(YOUR TASK): Take the lines below beginning at the line that has "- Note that" and stopping after the line that has "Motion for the", and print them exactly as they are, with no other lines.

(RECORDED DATA):

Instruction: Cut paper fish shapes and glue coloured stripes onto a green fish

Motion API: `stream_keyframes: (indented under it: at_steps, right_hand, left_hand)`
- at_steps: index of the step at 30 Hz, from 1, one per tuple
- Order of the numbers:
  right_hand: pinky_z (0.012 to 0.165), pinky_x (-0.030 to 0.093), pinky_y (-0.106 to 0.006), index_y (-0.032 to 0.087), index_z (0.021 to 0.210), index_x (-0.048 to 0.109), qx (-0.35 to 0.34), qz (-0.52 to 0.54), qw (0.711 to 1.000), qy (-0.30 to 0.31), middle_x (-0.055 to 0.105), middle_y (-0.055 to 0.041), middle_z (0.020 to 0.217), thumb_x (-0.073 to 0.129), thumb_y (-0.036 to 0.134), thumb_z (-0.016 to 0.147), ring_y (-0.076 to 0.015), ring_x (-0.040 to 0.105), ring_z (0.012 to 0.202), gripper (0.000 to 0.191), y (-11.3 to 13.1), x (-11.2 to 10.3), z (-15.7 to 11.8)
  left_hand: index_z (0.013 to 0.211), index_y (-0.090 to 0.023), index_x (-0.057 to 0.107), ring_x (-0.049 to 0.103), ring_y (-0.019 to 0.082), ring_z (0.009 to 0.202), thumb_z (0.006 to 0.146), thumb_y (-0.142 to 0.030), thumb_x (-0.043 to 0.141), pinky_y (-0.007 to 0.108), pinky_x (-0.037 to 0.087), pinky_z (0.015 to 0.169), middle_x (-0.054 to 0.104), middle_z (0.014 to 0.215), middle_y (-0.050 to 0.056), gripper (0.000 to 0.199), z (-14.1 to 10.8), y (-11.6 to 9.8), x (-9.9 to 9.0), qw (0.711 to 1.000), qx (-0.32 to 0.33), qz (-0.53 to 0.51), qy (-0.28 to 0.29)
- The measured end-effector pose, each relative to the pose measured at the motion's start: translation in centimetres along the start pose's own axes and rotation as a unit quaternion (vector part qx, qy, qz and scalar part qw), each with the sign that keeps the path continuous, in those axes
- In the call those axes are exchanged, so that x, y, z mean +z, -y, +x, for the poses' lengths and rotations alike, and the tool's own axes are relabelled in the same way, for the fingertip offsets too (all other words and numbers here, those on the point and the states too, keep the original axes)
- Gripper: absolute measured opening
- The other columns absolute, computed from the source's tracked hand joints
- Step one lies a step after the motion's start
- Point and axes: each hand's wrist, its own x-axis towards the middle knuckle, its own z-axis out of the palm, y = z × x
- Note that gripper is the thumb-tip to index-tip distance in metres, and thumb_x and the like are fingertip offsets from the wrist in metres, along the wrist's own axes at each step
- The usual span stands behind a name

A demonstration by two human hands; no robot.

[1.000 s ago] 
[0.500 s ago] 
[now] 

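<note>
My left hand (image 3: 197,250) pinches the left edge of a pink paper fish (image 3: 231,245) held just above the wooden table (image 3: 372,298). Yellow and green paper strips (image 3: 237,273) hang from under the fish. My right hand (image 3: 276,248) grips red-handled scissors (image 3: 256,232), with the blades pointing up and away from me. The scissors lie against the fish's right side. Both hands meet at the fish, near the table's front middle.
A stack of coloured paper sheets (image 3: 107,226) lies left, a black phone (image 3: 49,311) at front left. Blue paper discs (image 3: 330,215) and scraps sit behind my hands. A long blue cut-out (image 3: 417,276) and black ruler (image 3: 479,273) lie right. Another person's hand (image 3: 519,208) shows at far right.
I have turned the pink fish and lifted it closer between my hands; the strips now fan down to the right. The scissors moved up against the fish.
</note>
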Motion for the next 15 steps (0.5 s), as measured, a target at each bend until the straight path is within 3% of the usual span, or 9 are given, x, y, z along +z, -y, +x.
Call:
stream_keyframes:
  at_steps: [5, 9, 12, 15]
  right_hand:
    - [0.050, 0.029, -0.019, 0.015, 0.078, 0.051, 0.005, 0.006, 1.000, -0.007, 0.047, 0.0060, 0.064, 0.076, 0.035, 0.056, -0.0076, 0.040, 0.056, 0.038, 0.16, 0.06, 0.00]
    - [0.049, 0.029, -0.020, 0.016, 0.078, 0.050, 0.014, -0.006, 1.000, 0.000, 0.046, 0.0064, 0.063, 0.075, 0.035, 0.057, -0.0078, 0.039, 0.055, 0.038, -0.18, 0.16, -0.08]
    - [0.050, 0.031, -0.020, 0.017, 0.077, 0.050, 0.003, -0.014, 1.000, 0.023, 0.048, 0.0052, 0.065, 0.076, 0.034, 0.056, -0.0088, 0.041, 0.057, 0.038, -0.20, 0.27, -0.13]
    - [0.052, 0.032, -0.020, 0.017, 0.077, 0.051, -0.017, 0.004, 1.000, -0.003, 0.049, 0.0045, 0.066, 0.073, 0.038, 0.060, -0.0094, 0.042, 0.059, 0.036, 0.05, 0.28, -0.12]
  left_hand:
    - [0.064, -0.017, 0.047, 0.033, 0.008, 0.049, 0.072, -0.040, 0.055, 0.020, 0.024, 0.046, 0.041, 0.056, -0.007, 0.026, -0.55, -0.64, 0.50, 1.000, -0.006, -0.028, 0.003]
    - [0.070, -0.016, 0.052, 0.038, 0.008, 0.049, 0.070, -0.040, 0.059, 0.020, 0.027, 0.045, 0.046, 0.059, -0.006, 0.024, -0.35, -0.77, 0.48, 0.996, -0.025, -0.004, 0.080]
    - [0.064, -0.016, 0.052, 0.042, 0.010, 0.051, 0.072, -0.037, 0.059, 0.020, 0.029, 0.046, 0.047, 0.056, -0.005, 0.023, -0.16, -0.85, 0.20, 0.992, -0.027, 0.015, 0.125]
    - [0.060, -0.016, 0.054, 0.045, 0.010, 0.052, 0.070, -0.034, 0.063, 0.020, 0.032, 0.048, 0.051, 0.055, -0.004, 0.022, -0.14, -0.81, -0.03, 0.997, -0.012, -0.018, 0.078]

(EXERCISE OUTPUT):
- Note that gripper is the thumb-tip to index-tip distance in metres, and thumb_x and the like are fingertip offsets from the wrist in metres, along the wrist's own axes at each step
- The usual span stands behind a name

A demonstration by two human hands; no robot.

[1.000 s ago] 
[0.500 s ago] 
[now] 

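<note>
My left hand (image 3: 197,250) pinches the left edge of a pink paper fish (image 3: 231,245) held just above the wooden table (image 3: 372,298). Yellow and green paper strips (image 3: 237,273) hang from under the fish. My right hand (image 3: 276,248) grips red-handled scissors (image 3: 256,232), with the blades pointing up and away from me. The scissors lie against the fish's right side. Both hands meet at the fish, near the table's front middle.
A stack of coloured paper sheets (image 3: 107,226) lies left, a black phone (image 3: 49,311) at front left. Blue paper discs (image 3: 330,215) and scraps sit behind my hands. A long blue cut-out (image 3: 417,276) and black ruler (image 3: 479,273) lie right. Another person's hand (image 3: 519,208) shows at far right.
I have turned the pink fish and lifted it closer between my hands; the strips now fan down to the right. The scissors moved up against the fish.
</note>
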Motion for the next 15 steps (0.5 s), as measured, a target at each bend until the straight path is within 3% of the usual span, or 9 are given, x, y, z along +z, -y, +x.

There is nothing else to this exercise.